• _Work order_
What is needed is an exact transcription of the listing, with the images removed.

• _Stored data_
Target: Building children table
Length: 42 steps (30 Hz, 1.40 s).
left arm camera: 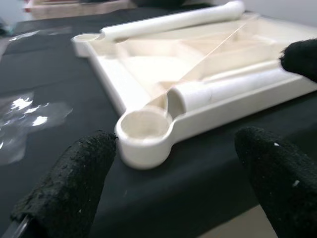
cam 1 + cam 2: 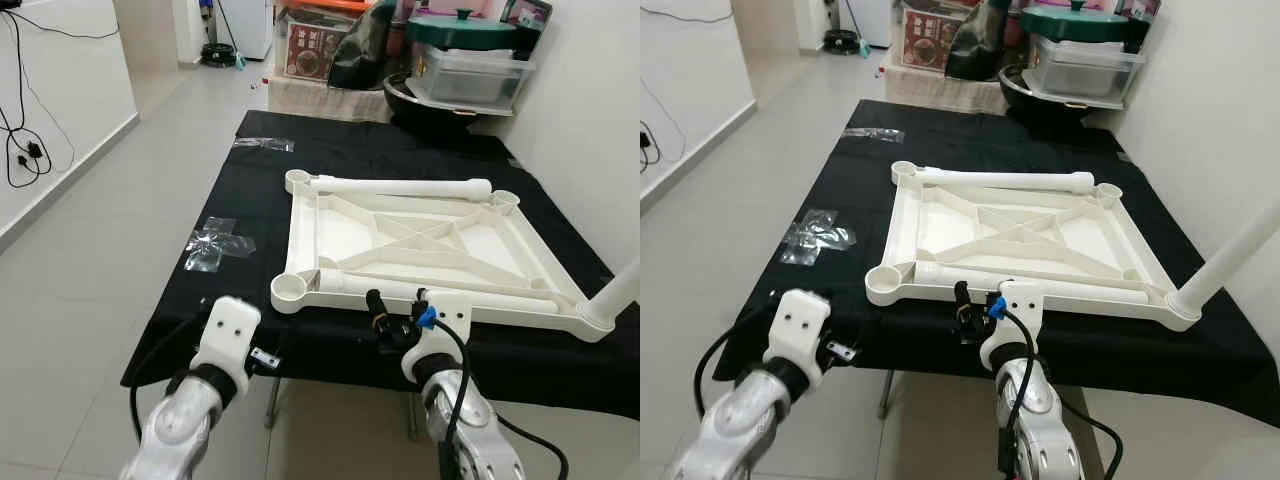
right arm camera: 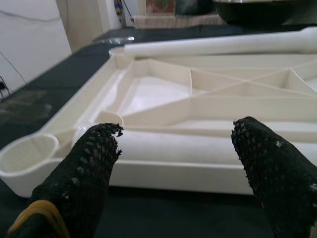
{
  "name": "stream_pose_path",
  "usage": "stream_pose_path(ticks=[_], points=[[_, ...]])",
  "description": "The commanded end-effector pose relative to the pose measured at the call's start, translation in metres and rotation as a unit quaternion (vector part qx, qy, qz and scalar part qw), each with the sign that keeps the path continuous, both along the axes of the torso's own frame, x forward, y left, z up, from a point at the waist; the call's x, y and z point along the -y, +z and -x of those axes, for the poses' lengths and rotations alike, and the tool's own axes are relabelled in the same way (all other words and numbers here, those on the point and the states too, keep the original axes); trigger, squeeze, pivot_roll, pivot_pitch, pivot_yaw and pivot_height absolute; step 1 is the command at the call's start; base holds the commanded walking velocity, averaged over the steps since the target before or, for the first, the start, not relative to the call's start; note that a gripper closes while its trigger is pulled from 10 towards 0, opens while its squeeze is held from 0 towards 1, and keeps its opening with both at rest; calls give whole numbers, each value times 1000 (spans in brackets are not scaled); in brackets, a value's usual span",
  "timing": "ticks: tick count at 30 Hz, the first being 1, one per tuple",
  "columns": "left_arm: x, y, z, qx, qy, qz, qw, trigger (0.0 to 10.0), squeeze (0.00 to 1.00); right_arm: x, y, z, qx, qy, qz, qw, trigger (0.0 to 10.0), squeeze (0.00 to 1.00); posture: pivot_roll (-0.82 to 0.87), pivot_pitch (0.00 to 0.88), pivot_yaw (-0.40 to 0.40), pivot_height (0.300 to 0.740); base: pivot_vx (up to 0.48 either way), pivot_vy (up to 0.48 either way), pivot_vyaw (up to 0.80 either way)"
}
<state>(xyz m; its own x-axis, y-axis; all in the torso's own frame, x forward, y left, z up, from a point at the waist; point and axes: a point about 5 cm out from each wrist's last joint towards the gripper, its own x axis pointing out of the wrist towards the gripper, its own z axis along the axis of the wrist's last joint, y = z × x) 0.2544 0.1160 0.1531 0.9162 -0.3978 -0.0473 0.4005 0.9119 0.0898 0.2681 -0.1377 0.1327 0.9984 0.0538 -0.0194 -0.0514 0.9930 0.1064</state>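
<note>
- White plastic tabletop [image 2: 420, 245] lies upside down, ribbed underside up, at the centre of the black-covered table [image 2: 330, 150], with four round leg sockets at its corners.
- One table leg [image 2: 610, 295] stands fitted in the socket at 4 o'clock of the tabletop; the other three sockets look open.
- Two loose legs lie flat on the tabletop: far leg [image 2: 400, 186] along the 12 o'clock edge, near leg [image 2: 440, 290] along the 6 o'clock edge.
- Step in hand, as I judge it: picking up the near leg for the empty socket [image 2: 289, 287] at 7 o'clock.
- Right gripper [image 3: 176, 163] is at the table's near edge, fingers spread wide, aimed at the near leg, nothing held.
- Left gripper [image 1: 178, 178] is at 7 o'clock of the tabletop, fingers apart and empty, looking at the empty socket.
- Next move likely calls for the right gripper to advance, straddle the near leg and close on it, then tip it upright over a socket; a round smooth leg may roll or slip.
- Clear plastic wrappers [image 2: 218, 242] lie on the cloth at 9 o'clock of the tabletop, another wrapper [image 2: 262, 144] at 11 o'clock.
- Room: grey tiled floor [image 2: 90, 270], white wall with dangling black cables [image 2: 25, 150] at 9 o'clock.
- At 12 o'clock beyond the table is a clear storage box with a green lid [image 2: 465, 55], with a printed carton [image 2: 315, 45] beside it.
</note>
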Motion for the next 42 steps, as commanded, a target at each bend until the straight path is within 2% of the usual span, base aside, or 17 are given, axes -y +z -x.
stream_pose_path(ticks=[1,2,3,4,5,11,13,15,16,17,18,20,22,25,33,36,42], points=[[-1,-3,-4,-24,-19,12,999,10000,0,3,1,-2,8,-14,5,1000,10000,0,122,28,-101,740,0,0,0],[-2,1,-9,-25,-29,18,999,10000,0,3,5,-3,17,-19,6,1000,10000,0,122,31,-100,740,0,0,0],[-7,9,-24,-36,-54,39,997,10000,0,4,17,-9,42,-28,7,999,10000,0,122,42,-87,740,0,0,0],[-7,9,-24,-36,-54,39,997,10000,0,4,17,-9,42,-28,7,999,10000,0,122,42,-87,740,0,0,0],[-10,17,-39,-51,-77,54,994,10000,0,5,28,-14,58,-37,0,998,10000,0,121,54,-75,740,0,0,0],[-13,26,-57,-84,-95,85,988,10000,0,8,40,-19,74,-48,-6,996,10000,0,124,81,-54,740,0,0,0],[-13,31,-70,-118,-111,111,980,10000,0,9,44,-19,79,-53,-11,995,10000,0,123,94,-47,740,0,0,0],[-13,31,-70,-118,-111,111,980,10000,0,9,44,-19,79,-53,-11,995,10000,0,123,94,-47,740,0,0,0],[-12,33,-75,-138,-121,127,975,10000,0,9,46,-18,80,-55,-13,995,10000,0,126,105,-40,740,0,0,0],[-12,33,-75,-138,-121,127,975,10000,0,9,46,-18,80,-55,-13,995,10000,0,126,105,-40,740,0,0,0],[-14,40,-86,-166,-142,153,964,10000,0,6,46,-15,79,-57,-17,995,10000,0,126,124,-18,740,0,0,0],[-16,46,-94,-180,-156,173,956,10000,0,5,46,-13,77,-60,-20,995,10000,0,131,130,-13,740,0,0,0],[-16,46,-94,-180,-156,173,956,10000,0,5,46,-13,77,-60,-20,995,10000,0,131,130,-13,740,0,0,0],[-18,46,-104,-212,-164,190,945,10000,0,3,45,-11,72,-63,-25,995,10000,0,137,139,6,740,0,0,0],[-25,41,-117,-246,-149,202,936,10000,0,1,47,-9,71,-68,-32,995,10000,0,138,150,31,740,0,0,0],[-25,44,-125,-260,-157,226,925,10000,0,2,49,-8,70,-72,-35,994,10000,0,133,147,41,740,0,0,0],[-20,49,-129,-263,-165,226,923,10000,0,2,49,-7,70,-74,-35,994,10000,0,136,144,48,740,0,0,0]])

• _Solution for this problem_
Target: Building children table
Length: 42 steps (30 Hz, 1.40 s).
left arm camera: 
cam 1 + cam 2: 
right arm camera: 
{
  "name": "stream_pose_path",
  "usage": "stream_pose_path(ticks=[_], points=[[_, ...]])",
  "description": "The commanded end-effector pose relative to the pose measured at the call's start, translation in metres and rotation as a unit quaternion (vector part qx, qy, qz and scalar part qw), each with the sign that keeps the path continuous, both along the axes of the torso's own frame, x forward, y left, z up, from a point at the waist; the call's x, y and z point along the -y, +z and -x of those axes, for the poses' lengths and rotations alike, and the tool's own axes are relabelled in the same way (all other words and numbers here, those on the point and the states too, keep the original axes); trigger, squeeze, pivot_roll, pivot_pitch, pivot_yaw and pivot_height absolute; step 1 is the command at the call's start; base holds the commanded walking velocity, averaged over the steps since the target before or, for the first, the start, not relative to the call's start; note that a gripper closes while its trigger is pulled from 10 towards 0, opens while its squeeze is held from 0 towards 1, and keeps its opening with both at rest; calls give whole numbers, each value times 1000 (spans in brackets are not scaled); in brackets, a value's usual span",
  "timing": "ticks: tick count at 30 Hz, the first being 1, one per tuple",
  "columns": "left_arm: x, y, z, qx, qy, qz, qw, trigger (0.0 to 10.0), squeeze (0.00 to 1.00); right_arm: x, y, z, qx, qy, qz, qw, trigger (0.0 to 10.0), squeeze (0.00 to 1.00); posture: pivot_roll (-0.82 to 0.87), pivot_pitch (0.00 to 0.88), pivot_yaw (-0.40 to 0.40), pivot_height (0.300 to 0.740); base: pivot_vx (up to 0.48 either way), pivot_vy (up to 0.48 either way), pivot_vyaw (up to 0.80 either way)"
}
<state>(xyz m; its own x-axis, y-axis; all in the torso's own frame, x forward, y left, z up, from a point at the waist; point and axes: a point about 5 cm out from each wrist's last joint towards the gripper, its own x axis pointing out of the wrist towards the gripper, its own z axis along the axis of the wrist's last joint, y = z × x) 0.2544 0.1160 0.1531 0.9162 -0.3978 -0.0473 0.4005 0.9119 0.0898 0.2681 -0.1377 0.1327 0.9984 0.0538 -0.0194 -0.0514 0.9930 0.1064</state>
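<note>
- White plastic tabletop [image 2: 420, 245] lies upside down, ribbed underside up, at the centre of the black-covered table [image 2: 330, 150], with four round leg sockets at its corners.
- One table leg [image 2: 610, 295] stands fitted in the socket at 4 o'clock of the tabletop; the other three sockets look open.
- Two loose legs lie flat on the tabletop: far leg [image 2: 400, 186] along the 12 o'clock edge, near leg [image 2: 440, 290] along the 6 o'clock edge.
- Step in hand, as I judge it: picking up the near leg for the empty socket [image 2: 289, 287] at 7 o'clock.
- Right gripper [image 3: 176, 163] is at the table's near edge, fingers spread wide, aimed at the near leg, nothing held.
- Left gripper [image 1: 178, 178] is at 7 o'clock of the tabletop, fingers apart and empty, looking at the empty socket.
- Next move likely calls for the right gripper to advance, straddle the near leg and close on it, then tip it upright over a socket; a round smooth leg may roll or slip.
- Clear plastic wrappers [image 2: 218, 242] lie on the cloth at 9 o'clock of the tabletop, another wrapper [image 2: 262, 144] at 11 o'clock.
- Room: grey tiled floor [image 2: 90, 270], white wall with dangling black cables [image 2: 25, 150] at 9 o'clock.
- At 12 o'clock beyond the table is a clear storage box with a green lid [image 2: 465, 55], with a printed carton [image 2: 315, 45] beside it.
</note>
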Motion for the next 42 steps, as commanded, a target at each bend until the straight path is within 2% of the usual span, base aside, or 17 are given, axes -y +z -x.
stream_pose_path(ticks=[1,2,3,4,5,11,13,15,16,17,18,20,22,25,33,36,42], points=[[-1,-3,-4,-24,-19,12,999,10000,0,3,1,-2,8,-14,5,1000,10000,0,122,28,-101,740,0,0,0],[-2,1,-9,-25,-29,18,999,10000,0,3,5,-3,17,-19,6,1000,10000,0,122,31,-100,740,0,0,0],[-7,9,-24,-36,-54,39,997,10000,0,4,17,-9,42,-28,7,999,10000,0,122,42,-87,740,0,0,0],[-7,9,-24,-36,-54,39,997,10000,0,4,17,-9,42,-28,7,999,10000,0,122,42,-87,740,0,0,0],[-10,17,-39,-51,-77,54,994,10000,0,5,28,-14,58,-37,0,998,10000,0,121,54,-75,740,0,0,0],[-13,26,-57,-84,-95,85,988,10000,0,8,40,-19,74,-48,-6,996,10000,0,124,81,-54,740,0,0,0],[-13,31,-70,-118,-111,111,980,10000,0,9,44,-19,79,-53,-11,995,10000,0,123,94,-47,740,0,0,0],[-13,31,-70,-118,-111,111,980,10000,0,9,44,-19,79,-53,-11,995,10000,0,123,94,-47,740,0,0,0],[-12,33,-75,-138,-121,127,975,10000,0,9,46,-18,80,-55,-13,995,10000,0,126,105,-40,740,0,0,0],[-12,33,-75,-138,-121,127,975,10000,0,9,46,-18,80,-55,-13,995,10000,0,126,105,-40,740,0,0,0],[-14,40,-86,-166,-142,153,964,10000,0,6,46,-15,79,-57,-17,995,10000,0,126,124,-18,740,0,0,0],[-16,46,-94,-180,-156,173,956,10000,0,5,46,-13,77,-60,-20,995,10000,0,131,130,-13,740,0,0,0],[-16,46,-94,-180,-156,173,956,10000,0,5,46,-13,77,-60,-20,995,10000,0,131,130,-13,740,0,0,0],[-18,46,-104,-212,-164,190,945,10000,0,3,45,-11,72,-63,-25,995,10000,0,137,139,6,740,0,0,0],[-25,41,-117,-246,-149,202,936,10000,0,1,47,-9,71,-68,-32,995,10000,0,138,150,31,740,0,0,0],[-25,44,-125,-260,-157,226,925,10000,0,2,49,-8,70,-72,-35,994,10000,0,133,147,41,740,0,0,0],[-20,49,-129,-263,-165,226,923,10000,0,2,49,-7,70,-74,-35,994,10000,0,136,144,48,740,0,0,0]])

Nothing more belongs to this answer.